CPU allocates a line-fill-buffer (LFB) entry to interface with the L2 cache. Line fill buffers act as a decoupling component between L1 and L2 caches to keep track of outstanding requests, uncacheable memory accesses, and non-temporal moves [63, 78]. The CPU then performs the lookup in L2, which loads the LFB entry in case the data is present, returns it to L1D, and back to the load buffers. In case data is not present in L2, the CPU must issue an offcore request to the LLC cache. It reserves a *fill buffer* entry to hold the data in the superqueue [40, 43] between L2 and LLC, issues the load over the ring interconnect [59] and waits for the request to be completed.
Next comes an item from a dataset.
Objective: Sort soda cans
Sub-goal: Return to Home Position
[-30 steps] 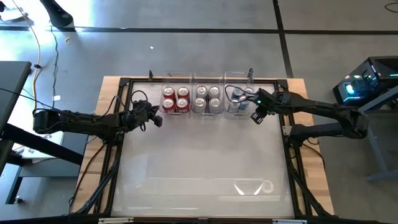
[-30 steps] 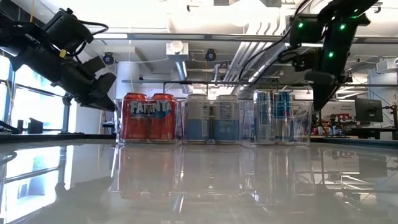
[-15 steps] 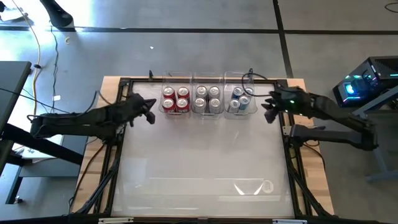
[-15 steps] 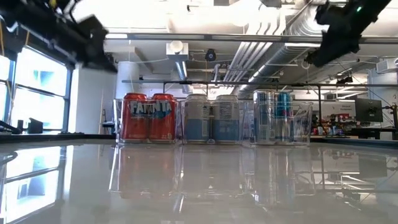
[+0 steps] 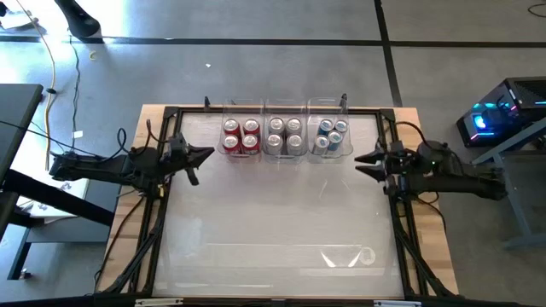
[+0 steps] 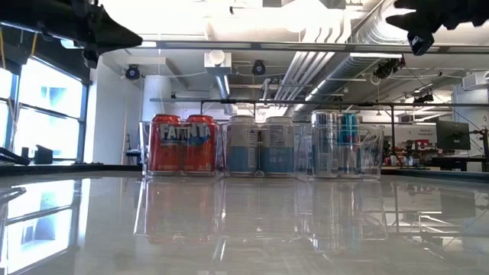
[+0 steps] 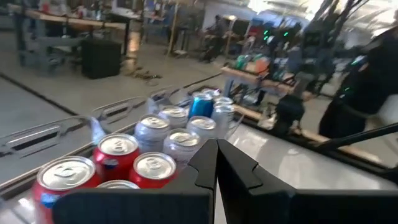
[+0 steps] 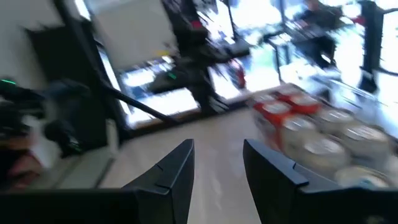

The superqueue decouples the interaction between the L2 and the LLC caches, in a similar way the line fill buffers do between L1 and L2. The ring interconnect is an on-die interconnect used for uncore communication between CPU cores, LLC, memory controller, and the integrated GPU. The load request is satisfied either by the LLC or the memory controller, and the fill-buffer entry in the supergueue collects the value, which sends the data back to the core.

## 2.3 Intel SGX

Intel Software Guard Extension (SGX) provides a Trusted Execution Environment (TEE) on x86 processors. Introduced in Skylake CPUs, SGX offers hardware isolation and local and remote attestation for so-called *enclaves* even on possibly attacker-controlled machines [28]. SGX enclaves reside in the virtual address space of a userspace process, but their physical memory is backed by the protected Enclave Page Cache (EPC). Stores to EPC are automatically encrypted, and loads are decrypted by the memory encryption engine. While enclave memory is inaccessible to attackers probing the memory bus [7], CPUs affected by transient-execution vulnerabilities can leak the values from the microarchitecture [63, 72, 78].
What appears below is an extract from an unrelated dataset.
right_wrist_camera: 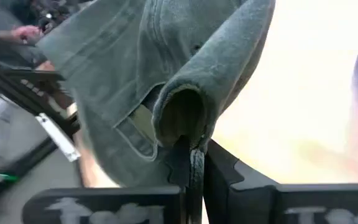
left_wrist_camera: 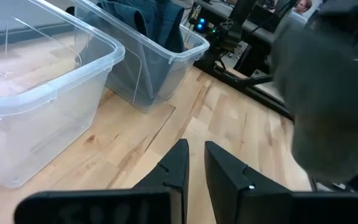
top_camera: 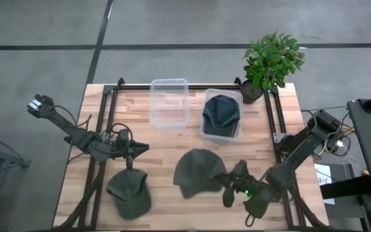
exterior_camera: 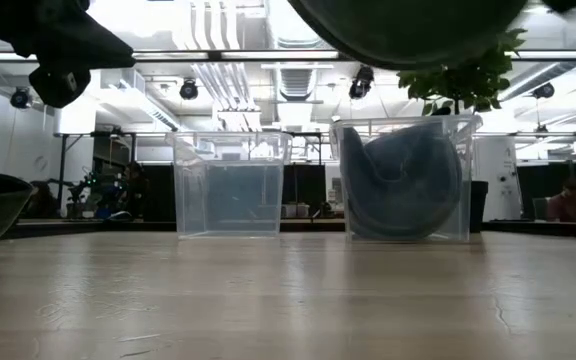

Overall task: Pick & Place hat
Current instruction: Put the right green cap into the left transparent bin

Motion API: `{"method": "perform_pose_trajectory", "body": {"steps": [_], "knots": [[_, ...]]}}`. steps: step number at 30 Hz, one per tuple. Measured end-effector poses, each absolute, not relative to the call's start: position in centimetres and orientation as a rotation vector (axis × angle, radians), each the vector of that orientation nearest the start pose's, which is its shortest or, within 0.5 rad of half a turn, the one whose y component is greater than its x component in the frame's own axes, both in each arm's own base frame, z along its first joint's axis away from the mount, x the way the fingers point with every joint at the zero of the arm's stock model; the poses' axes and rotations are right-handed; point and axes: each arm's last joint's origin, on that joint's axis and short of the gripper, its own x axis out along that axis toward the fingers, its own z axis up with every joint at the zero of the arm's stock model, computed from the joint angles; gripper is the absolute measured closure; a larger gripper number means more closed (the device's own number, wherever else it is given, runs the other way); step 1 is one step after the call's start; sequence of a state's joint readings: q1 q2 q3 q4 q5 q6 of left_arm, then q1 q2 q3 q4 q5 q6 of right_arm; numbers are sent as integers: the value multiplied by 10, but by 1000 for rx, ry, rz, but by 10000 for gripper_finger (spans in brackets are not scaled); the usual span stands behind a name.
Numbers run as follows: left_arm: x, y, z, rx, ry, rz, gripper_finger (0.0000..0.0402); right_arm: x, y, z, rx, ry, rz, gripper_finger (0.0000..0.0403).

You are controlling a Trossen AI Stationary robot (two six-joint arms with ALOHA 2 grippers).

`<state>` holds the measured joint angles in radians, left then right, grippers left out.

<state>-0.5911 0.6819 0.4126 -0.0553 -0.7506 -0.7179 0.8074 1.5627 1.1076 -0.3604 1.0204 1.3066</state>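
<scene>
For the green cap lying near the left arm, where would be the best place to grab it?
Probably the brim of the green cap. In the high view it lies flat on the table, the stiff brim pointing toward the left hand, so coming straight down there suits a pinch. The right hand grips its cap by the fabric edge.

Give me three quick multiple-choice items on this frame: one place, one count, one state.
1. Where is the dark blue cap?
A. right-hand clear plastic bin
B. left-hand clear plastic bin
C. bare tabletop

2. How many caps are visible?
A. one
B. two
C. three

3. The right pincer is:
A. open above the plant
B. shut on a green fabric cap
C. open and empty

Answers: 1 A, it fills the right-hand clear plastic bin. 2 C, one binned, one green cap lying near the left pincer, one held. 3 B, the green fabric cap is pinched between its fingers.
</scene>
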Motion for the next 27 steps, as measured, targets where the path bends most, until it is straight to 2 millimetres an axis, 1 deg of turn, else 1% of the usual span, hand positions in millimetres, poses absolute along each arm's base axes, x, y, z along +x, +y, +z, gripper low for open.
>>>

Enclaves can only be executed from pre-configured entry points using the eenter instruction and exit using an eexit instruction. If a fault or interrupt occurs while an enclave is running, the processor issues an Asynchronous Enclave Exit (AEX), securely storing and clearing all the enclave CPU registers at the time of enclave interruption in a Save State Area (SSA) inside EPC. An eresume instruction restores enclave execution from the SSA frame.

Due to the limited EPC size, untrusted system software can leverage the ewb and eldu instructions to move encrypted EPC pages to main memory and back, without revealing the content. When an enclave page is moved from main memory back to EPC using eldu, it is decrypted and cryptographically verified to ensure its content has not been tampered with, bringing the plaintext data to the L1 cache [72].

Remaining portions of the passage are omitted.